The previous research for cluster-based data deduplication has concentrated on various inline solutions. The first part of the thesis work is a highly parallel batched solution with synchronized backup scalable for a large number of virtual machines. The key idea is to separate duplicate detection from the actual storage backup, and to partition global index and detection requests among machines using fingerprint values. Then each machine conducts duplicate detection partition by partition independently with minimal memory consumption. Another optimization is to allocate and control buffer space for exchanging detection requests and duplicate summaries among machines. The resource requirement in terms of memory and disk usage for the proposed solution is very small while the backup efficiency in terms of overall throughput and time is not compromised. Our evaluation validates this and shows a satisfactory backup throughput in a large cloud setting.

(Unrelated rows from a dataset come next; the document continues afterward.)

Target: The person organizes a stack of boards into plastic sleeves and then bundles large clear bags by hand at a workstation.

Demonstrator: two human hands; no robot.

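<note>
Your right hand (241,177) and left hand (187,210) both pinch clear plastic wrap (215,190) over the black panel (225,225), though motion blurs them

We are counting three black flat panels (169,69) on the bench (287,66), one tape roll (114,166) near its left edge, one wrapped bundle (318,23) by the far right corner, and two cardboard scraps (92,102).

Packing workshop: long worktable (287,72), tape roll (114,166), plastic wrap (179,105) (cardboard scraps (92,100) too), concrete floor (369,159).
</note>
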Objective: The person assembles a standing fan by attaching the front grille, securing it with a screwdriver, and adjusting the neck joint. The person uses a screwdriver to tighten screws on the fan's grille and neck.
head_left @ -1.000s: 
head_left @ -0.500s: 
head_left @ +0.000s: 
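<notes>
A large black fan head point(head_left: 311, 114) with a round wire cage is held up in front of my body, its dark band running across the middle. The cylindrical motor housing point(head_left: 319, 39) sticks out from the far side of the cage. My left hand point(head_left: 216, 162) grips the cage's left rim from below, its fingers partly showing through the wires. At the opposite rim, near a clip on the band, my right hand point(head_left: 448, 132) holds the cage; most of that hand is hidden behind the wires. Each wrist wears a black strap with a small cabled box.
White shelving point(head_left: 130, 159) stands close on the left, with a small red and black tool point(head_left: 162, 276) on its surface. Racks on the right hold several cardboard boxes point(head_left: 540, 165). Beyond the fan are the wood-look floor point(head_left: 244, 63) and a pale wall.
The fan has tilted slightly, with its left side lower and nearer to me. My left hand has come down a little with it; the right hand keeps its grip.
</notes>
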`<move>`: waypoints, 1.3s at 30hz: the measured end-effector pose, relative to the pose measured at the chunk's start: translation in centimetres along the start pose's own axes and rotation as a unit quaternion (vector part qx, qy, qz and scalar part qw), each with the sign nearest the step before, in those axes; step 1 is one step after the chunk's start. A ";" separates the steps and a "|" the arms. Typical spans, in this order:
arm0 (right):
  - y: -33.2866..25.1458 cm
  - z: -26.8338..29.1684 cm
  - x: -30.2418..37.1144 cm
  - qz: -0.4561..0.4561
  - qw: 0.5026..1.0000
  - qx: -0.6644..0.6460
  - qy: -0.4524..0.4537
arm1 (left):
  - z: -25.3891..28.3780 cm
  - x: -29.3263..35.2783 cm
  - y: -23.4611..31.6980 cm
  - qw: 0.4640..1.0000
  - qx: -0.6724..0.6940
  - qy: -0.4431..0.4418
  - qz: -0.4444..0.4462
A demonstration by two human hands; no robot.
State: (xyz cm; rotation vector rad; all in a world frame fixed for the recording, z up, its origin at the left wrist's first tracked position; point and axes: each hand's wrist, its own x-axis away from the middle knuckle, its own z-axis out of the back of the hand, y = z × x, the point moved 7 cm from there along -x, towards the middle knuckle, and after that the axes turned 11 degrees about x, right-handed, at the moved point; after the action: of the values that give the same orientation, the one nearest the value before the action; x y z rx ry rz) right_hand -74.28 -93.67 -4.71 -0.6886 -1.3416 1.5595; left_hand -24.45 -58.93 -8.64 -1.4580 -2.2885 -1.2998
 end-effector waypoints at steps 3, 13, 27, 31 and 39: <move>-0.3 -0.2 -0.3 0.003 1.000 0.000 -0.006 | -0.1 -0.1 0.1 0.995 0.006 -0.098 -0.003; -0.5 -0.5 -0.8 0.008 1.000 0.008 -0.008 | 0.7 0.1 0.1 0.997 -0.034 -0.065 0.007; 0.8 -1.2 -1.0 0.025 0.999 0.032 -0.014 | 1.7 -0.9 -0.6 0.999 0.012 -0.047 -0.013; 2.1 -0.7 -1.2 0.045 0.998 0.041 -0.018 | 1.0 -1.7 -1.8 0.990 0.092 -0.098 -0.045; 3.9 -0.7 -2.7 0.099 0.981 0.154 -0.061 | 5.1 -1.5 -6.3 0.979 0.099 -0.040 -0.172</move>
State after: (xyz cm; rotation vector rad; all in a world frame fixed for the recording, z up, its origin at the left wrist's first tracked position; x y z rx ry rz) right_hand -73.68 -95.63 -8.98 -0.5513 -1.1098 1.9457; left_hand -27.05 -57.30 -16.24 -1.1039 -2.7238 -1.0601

The second part of the thesis work is a VM-centric collocated backup service with inline deduplication. The key difference compared to the previous work is its novelty in fault resilience and low resource usage. We propose a multi-level selective deduplication scheme which integrates similarity-guided and popularity-guided duplicate elimination under a stringent resource requirement. This scheme uses popular common data to facilitate fingerprint comparison, localizes deduplication as much as possible within each VM, and associates underlying file blocks with one VM for most of cases. The main advantage of this scheme is that it strikes a balance between inner and inter VM deduplication, increasing parallelism and improving reliability. Our analysis shows that this VM-centric scheme can provide better fault tolerance while using a small amount of computing and storage resource. We have conducted a comparative evaluation of this scheme on its competitiveness in terms of deduplication efficiency and backup throughput.